Lesson 46: “No Assets” Means No Hassles
From the Death and Taxes section of How You Can Avoid Legal Land Mines by Joseph S. Lyles (2003).
Have you ever heard the saying, “He died with nothing but the clothes on his back.” Someone like that does not leave any assets behind for anyone to worry about. But when someone dies with significant assets, there are often legal problems with disposing of those assets. Such problems can be avoided.
The heirs of a deceased will avoid most of the legal land mines hidden in the legal process known as probate if the deceased titled assets jointly (with right of survivorship) or actually gave away property before passing away. If all the significant assets in an estate are titled jointly, then the probate court can treat the estate as a no-asset estate that allows a streamlined process to be used in closing out the estate file.

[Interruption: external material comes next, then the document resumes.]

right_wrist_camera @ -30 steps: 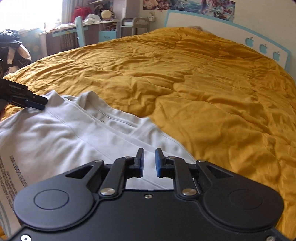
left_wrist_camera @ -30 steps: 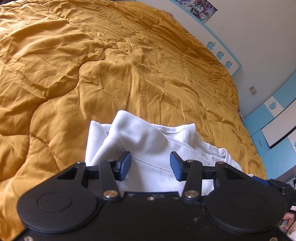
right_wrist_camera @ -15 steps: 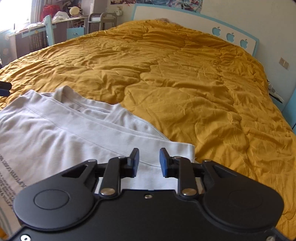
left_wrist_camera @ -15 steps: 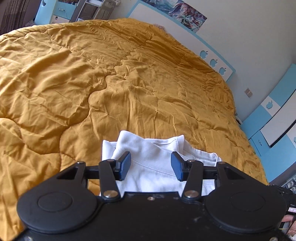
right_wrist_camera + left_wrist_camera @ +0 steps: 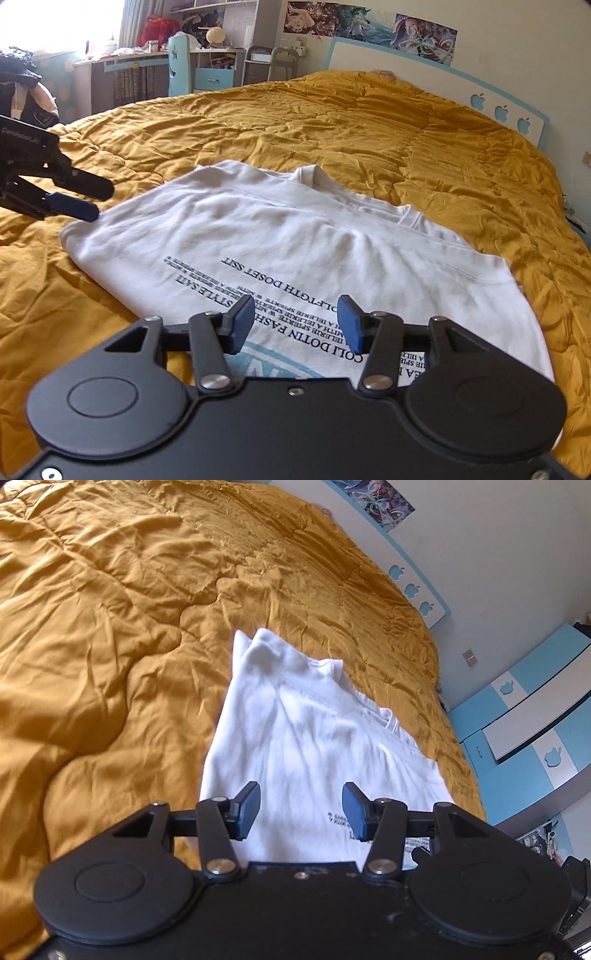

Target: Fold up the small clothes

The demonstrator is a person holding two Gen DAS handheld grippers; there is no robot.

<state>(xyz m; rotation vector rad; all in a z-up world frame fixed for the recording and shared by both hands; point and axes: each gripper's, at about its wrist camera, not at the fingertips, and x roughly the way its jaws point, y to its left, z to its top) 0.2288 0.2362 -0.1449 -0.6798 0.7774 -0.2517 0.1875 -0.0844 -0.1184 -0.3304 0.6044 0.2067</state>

A person desiring to avoid probate can also give away all of her assets, outright or in trust, prior to her death. This is not, however, as simple as it seems. If you have assets involving real estate or more than $100,000 in financial accounts, then you should seek the advice of a competent tax professional before you transfer any assets. Also, be aware that both federal and state governments have restrictions on providing Medicaid to people who have given away assets.
Giving away assets by way of a Living Trust can lead you into dangerous legal territory. Do not try to prepare any time of trust on your own, and be skeptical of Living Trust seminars, books, and tapes. Transferring assets in trust without competent legal advice is like walking through a minefield with a blindfold on.
The Lesson: No-asset estates are easy to probate, but creating one by transferring assets is tricky. Get legal advice so that you, in fact, create a no-asset estate instead of a legal minefield.